Jetzt druckste Marga und wollte nicht so recht raus mit der Sprache. Sie redete um den heißen Brei herum und machte lediglich vage Andeutungen. Dass sie dabei auf ihrem Rollmopsbrötchen kaute, machte die Sache auch nicht besser. Schließlich winkte sie den beiden und schob davon.
Oma Pusch grinste. Man konnte endlich wieder aufatmen und einen tiefen Zug frische Seeluft tanken.
„Ehrlich gesagt möchte ich die ganzen Ingredienzien dieses ominösen Weihwassers gar nicht so genau kennen“, stöhnte Rita.

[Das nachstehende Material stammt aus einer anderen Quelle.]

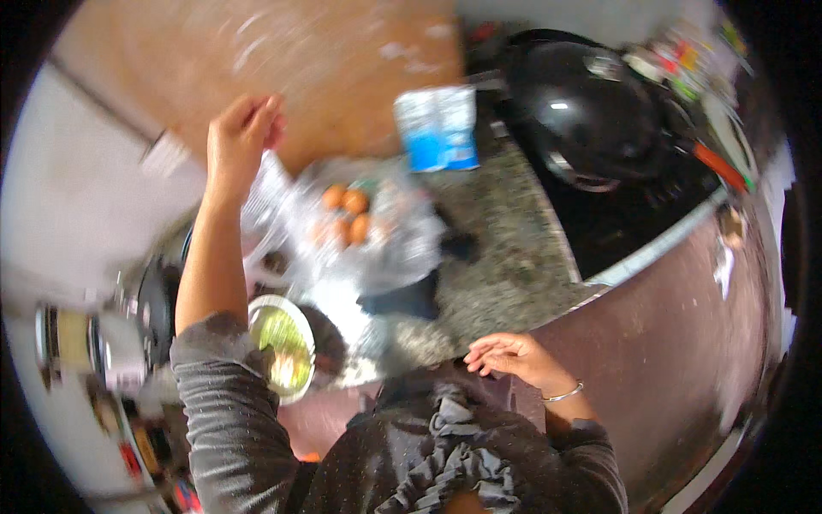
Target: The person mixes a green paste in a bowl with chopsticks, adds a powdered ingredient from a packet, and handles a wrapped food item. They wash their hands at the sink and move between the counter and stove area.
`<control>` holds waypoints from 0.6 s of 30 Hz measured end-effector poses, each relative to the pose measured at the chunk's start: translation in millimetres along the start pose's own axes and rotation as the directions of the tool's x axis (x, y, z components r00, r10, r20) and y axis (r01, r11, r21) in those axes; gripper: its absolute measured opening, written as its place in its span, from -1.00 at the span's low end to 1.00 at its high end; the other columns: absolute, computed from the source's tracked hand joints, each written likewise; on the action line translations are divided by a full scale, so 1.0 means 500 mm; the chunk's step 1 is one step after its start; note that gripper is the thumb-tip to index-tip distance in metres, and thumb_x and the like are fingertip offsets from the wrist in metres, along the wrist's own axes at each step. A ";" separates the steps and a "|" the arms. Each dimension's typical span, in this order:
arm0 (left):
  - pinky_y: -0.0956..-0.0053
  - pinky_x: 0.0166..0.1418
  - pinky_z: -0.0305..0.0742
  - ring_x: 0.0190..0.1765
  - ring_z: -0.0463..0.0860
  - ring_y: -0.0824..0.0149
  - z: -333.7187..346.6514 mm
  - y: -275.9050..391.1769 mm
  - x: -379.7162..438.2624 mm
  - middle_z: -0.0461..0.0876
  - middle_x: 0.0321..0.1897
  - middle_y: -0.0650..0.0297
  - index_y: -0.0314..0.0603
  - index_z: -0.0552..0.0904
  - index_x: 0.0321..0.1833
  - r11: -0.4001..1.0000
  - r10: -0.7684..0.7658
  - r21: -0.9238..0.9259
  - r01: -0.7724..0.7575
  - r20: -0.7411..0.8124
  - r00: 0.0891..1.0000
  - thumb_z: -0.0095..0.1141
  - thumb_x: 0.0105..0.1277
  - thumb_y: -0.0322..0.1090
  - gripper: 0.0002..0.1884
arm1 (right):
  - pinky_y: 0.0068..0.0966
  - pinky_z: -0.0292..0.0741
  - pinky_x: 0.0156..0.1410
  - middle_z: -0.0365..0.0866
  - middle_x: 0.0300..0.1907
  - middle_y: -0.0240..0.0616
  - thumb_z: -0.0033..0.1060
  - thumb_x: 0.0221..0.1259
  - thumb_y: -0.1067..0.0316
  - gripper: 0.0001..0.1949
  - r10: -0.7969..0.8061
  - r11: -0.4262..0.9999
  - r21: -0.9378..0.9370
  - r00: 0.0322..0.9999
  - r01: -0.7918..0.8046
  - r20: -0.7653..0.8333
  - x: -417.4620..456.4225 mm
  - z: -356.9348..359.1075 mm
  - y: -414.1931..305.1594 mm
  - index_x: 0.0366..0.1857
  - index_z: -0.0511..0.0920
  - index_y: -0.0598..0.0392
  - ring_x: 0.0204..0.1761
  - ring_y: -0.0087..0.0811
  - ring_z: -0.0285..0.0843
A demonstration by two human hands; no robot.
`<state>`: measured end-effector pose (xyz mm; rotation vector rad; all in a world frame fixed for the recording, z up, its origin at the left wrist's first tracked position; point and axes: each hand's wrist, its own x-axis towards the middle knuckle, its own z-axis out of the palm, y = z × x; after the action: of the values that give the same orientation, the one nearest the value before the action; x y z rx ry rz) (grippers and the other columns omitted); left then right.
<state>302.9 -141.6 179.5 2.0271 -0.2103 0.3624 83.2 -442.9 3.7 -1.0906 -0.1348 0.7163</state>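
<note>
My left hand [247, 125] is raised at the upper left with its fingers curled, over the brown surface behind the counter. Blur hides whether anything is in its grip. Just below it lies a clear plastic bag [408, 250] with several brown eggs [355, 201] in it. My right hand [507, 356] hovers near the counter's front edge. Its fingers are loosely bent and slightly apart, holding nothing, and a bangle [563, 393] circles the wrist. A pale bowl [311, 340] of chopped light-green food [277, 331] stands beside my left forearm, which partly covers it.
A blue and silver packet [437, 128] lies at the back of the speckled stone counter [507, 238]. To the right, a black wok [578, 109] with an orange-brown handle [719, 166] sits on a black stove [610, 238]. Blurred packages [684, 58] crowd the far right corner.
</note>
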 end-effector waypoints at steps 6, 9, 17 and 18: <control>0.74 -0.43 0.34 -0.54 0.41 0.60 -0.211 0.043 -0.223 0.44 -0.63 0.40 -0.23 0.55 -0.22 0.989 0.026 0.149 -0.005 -0.141 0.990 -0.06 0.19 -0.41 -0.84 | -0.63 0.42 -0.26 0.42 -0.18 -0.20 -0.03 0.10 0.40 -0.56 0.232 0.971 -0.083 0.962 -0.222 0.143 0.094 0.098 0.092 0.08 0.18 0.20 -0.29 -0.49 0.45; 0.73 -0.42 0.36 -0.51 0.42 0.60 -0.286 0.016 -0.344 0.45 -0.58 0.37 -0.25 0.50 -0.13 0.982 -0.012 0.185 0.034 -0.119 0.993 -0.13 0.17 -0.54 -0.78 | -0.65 0.41 -0.34 0.40 -0.21 -0.21 -0.03 0.08 0.42 -0.49 0.334 0.942 -0.097 0.929 -0.322 0.160 0.141 0.158 0.119 0.13 0.09 0.18 -0.38 -0.51 0.43; 0.27 -0.31 0.42 -0.24 0.47 0.10 -0.184 -0.111 -0.555 0.34 -0.27 0.11 0.01 0.29 0.10 0.801 -0.262 0.599 0.000 0.351 0.899 -0.07 -0.09 -0.52 -0.43 | -0.65 0.43 -0.43 0.30 -0.12 -0.12 -0.04 -0.03 0.60 -0.46 0.063 0.996 0.059 0.998 -0.063 -0.006 0.223 0.302 0.145 0.12 0.09 0.19 -0.36 -0.49 0.40; 0.31 -0.22 0.42 -0.19 0.44 0.09 -0.169 -0.131 -0.567 0.33 -0.21 0.10 -0.02 0.25 0.13 0.817 -0.199 0.571 -0.084 0.415 0.888 0.07 -0.10 -0.46 -0.38 | -0.66 0.43 -0.39 0.31 -0.12 -0.16 -0.04 -0.03 0.60 -0.52 0.043 0.999 0.033 0.999 -0.042 -0.033 0.228 0.318 0.136 0.07 0.18 0.21 -0.34 -0.52 0.39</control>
<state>42.5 -38.4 64.3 2.7075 -0.3604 -0.1349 69.9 -236.3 -5.1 -1.0767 -0.0714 0.7358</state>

„Wohl wahr“, stimmte Oma Pusch zu, die etwas von Katzenklo-Konzentrat und Gebissreiniger verstanden hatte, den man ja sonst am Morgen weggekippt hätte, wenn man die Zähne wieder einsetzte. Ja, von Verschwendung hielt diese Generation nichts. Es war alles immer noch für etwas anderes gut.

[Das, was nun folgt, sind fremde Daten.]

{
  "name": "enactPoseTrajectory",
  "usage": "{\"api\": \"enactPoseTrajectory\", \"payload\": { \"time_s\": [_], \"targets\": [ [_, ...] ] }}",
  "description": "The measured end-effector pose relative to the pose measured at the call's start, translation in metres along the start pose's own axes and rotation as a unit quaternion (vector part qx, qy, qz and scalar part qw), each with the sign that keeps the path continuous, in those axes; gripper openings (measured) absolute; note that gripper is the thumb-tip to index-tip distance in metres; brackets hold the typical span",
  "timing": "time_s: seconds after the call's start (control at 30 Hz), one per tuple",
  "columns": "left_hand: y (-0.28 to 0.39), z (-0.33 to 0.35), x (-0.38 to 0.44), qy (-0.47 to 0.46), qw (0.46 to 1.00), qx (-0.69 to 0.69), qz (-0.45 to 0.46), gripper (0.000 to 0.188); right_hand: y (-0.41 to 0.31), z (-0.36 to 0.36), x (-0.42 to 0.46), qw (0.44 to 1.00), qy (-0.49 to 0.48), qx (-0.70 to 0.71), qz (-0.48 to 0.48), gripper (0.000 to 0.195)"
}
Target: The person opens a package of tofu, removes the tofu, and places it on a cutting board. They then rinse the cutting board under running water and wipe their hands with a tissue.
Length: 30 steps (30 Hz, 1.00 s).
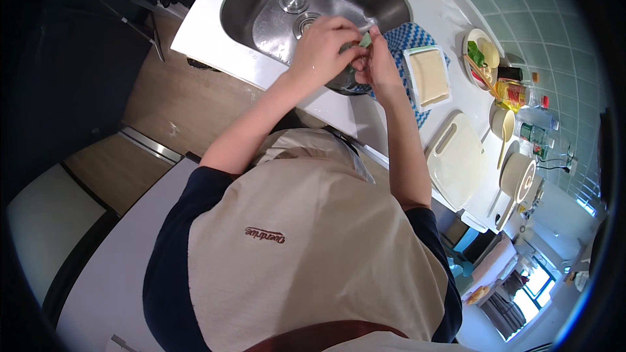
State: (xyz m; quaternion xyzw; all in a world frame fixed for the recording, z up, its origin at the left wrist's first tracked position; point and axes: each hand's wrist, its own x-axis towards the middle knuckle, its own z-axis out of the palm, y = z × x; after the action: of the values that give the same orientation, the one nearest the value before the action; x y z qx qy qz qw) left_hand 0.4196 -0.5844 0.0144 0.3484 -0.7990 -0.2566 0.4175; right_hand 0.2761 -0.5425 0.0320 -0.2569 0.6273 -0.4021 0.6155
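Note:
My left hand (326, 51) and my right hand (377, 66) come together over the front edge of the sink. Between their fingertips is a small pale-green piece (366, 40), perhaps vegetable; my right thumb presses along it, and my left fingers curl against its near side. Beneath the hands sits a dark or see-through bowl (344, 84), mostly hidden by them. To the right of my right hand, a block of tofu (429, 77) lies in a white plastic tray (446, 95) on a blue-and-white patterned cloth (411, 34).
The steel sink (274, 24) has wet walls and two drains. Rightward stand a white cutting board (457, 161), a plate of vegetables (468, 39) with chopsticks, a small pot with a spoon (503, 122), a lidded saucepan (518, 176) and several bottles (511, 95) along the tiled wall.

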Motion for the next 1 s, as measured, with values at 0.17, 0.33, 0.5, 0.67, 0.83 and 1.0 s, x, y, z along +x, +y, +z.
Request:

Die kurze Verschnaufpause währte nicht lange. Kurz nachdem Marga gegangen war, schlenderte Bertil Bolle an Oma Puschs Bude vorbei, schnurstracks auf seinen halbfertigen Stand zu. Man sah ihm seine Wichtigkeit schon von ferne an. Er inspizierte die Arbeiten, gab den Männern gute Ratschläge und wandte sich dann – frech bis über beide Ohren grinsend – zu Oma Pusch um. Dann kam er näher in seinem Matrosenanzug wie das Monster mit den Riesenzähnen in „Der weiße Hai“.
Obwohl sich den beiden Frauen die Nackenhaare aufstellten, versuchten sie ruhig und betont freundlich zu sein.

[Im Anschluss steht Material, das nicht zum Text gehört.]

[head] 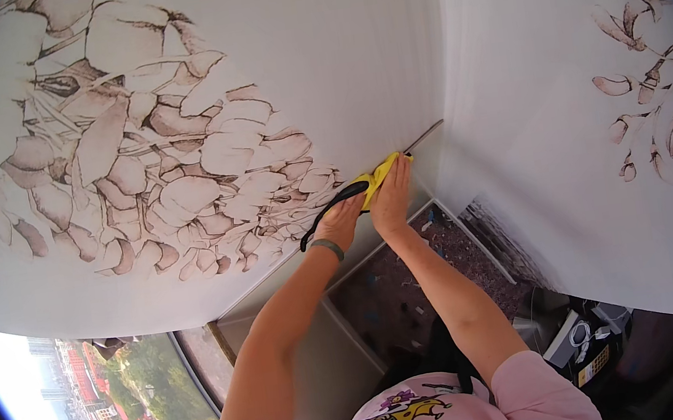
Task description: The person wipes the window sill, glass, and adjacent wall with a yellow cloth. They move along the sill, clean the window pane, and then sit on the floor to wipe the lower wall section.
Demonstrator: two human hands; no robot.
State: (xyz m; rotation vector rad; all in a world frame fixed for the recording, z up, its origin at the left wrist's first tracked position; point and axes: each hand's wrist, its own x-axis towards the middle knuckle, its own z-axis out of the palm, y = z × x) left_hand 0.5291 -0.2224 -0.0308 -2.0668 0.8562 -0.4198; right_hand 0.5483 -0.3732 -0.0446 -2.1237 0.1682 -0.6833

„Bertil“, säuselte Oma Pusch, „das ist ja eine Überraschung!“
„Eine schöne und angenehme hoffentlich“, erwiderte er, „denn wir sehen uns jetzt ja öfter.“
An Selbstbewusstsein hatte es dem Kerl noch nie gefehlt, und da die beiden hinter dem Tresen darauf nicht wirklich antworten wollten, lächelten sie nur unverbindlich.
„Ich mach da jetzt auch einen Stand auf, mit Backfisch“, erklärte er.
„Wissen wir längst“, gab Rita knapp zurück.
„Tut mir leid, wenn ich euch da jetzt die Kunden abgrabe, aber ich kann ja nix dafür, dass eure Rollmopsbrötchen gegen Pommes und Fisch im Bierteig nicht anstinken können. Im wahrsten Sinne des Wortes.“ Er schlug sich auf die Schenkel und lachte über seinen eigenen Witz.
„Mach dir da mal keine Sorgen“, entgegnete Oma Pusch spitz, „denn man wird uns treu bleiben. Im Gegensatz zu dir haben wir nämlich eine Vielzahl an Stammkunden aus nah und fern.“
Bolle winkte ab, kam noch näher und flüsterte. „Ein paar Einheimische vielleicht. Euer antiquierter Kiosk von anno dazumal ist in jeder Hinsicht vergilbt und verstaubt. Wer will eure Ladenhüter schon kaufen? Und wer isst pappige Brötchen mit saurem Fisch, wenn er heiße Fritten und Paniertes haben kann? Hä? Das sacht mir mal. So was wie das hier“, er schlug auf den Tresen, dass die Frauen zusammenzuckten, „gehört doch eher ins Museum. Am besten ihr geht woanders hin oder macht gleich dicht, bevor ich euch wegfege wie ein Saharasturm.“
„Kannste vergessen“, sagte Oma Pusch nur, die jetzt ganz ruhig geworden war. Über Kleinigkeiten konnte sie sich aufregen und eine rote Birne kriegen, aber wenn Lotti Esen so richtig wütend war, dann wurde sie still und hoch konzentriert. Bertil Bolle hatte ihr den Fehdehandschuh hingeworfen. Nun, er sollte bald begreifen, auf was er sich da eingelassen hatte.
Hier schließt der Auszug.